The study is conducted as a single-blind, partly placebo-controlled, randomised
trial. At an interval of three weeks patients receive either a single acute
dose of an ACE-inhibitor (enalapril 20 mg) or a single placebo. Under
standardized conditions blood pressure is measured for 24-hours by means of an
ambulatory blood pressure monitor and blood for determination of ACE-activity,
ACE-concentration and other components of the renin-angiotensin system is
sampled at regular intervals. The blood pressure response to a single dose of
the ACE-inhibitor is also studied at a third study day after pretreatment with
a low dose of a thiazide diuretic (hydrochlorothiazide 12.5 mg once daily).

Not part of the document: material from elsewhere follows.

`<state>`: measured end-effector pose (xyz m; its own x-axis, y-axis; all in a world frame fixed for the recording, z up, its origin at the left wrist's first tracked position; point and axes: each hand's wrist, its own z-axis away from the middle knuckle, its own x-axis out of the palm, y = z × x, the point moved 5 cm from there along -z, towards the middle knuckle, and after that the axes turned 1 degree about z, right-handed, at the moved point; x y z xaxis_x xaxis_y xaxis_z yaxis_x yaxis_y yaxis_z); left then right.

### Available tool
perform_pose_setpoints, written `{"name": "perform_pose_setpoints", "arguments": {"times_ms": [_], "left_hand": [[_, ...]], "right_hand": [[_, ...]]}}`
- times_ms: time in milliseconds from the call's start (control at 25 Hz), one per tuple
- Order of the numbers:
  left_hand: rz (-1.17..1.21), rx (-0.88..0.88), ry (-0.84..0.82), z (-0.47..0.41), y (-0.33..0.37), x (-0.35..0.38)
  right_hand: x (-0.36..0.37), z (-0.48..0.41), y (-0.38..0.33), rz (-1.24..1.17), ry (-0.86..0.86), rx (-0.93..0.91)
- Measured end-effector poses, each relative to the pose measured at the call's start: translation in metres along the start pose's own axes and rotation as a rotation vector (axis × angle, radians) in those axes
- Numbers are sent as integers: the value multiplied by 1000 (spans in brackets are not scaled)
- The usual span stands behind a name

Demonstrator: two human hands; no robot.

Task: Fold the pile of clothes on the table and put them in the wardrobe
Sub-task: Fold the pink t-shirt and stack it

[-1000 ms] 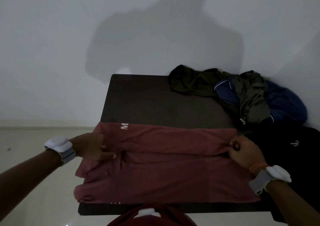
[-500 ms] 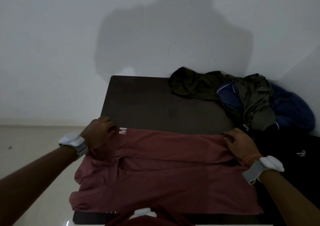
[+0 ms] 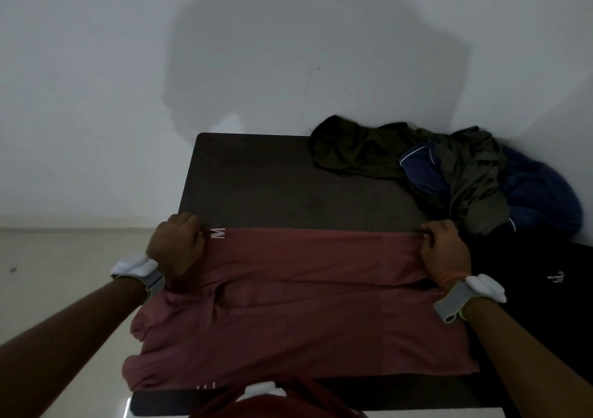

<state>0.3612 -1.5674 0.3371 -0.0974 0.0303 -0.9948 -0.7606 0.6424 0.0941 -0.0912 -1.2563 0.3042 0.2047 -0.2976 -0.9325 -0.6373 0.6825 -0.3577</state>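
A dusty-red t-shirt (image 3: 305, 305) with a white letter M lies spread across the near half of the dark table (image 3: 272, 177). My left hand (image 3: 176, 244) grips its far left corner with curled fingers. My right hand (image 3: 444, 251) pinches the far right corner of the same folded edge. The shirt's left side hangs a little over the table's edge. A pile of unfolded clothes (image 3: 449, 174), olive green and navy blue, sits at the table's far right against the wall.
A black garment (image 3: 539, 289) with a small white logo lies to the right of the red shirt. A white wall (image 3: 128, 64) stands right behind the table. Pale floor (image 3: 48, 273) lies to the left.
Both hands have moved away from me, carrying the shirt's folded edge further up the table. The left hand went from the middle of the shirt to its far corner.
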Motion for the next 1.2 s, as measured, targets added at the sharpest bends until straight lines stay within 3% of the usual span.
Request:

With this approach it can be found out if acitvation of the renin-angiotensin
system is a more important determinant of the acute blood pressure response to
an ACE-inhibitor than ACE-activity itself. Each study day is separated by a
rest period of three weeks. All participants are adviced about a normal salt
intake of 6 grams daily.

The interventions consist of administration of a single oral dose of an
ACE-inhibitor or placebo as well a administration of a single oral dose of an
ACE-inhibitor after pretreatment with a thiazide diuretic (hydrochlorothiazide
12.5 mg once daily) for one week.

The burden is only the time investment. Per patient three study days are
planned. During these days patients are at the research room for 6 hours.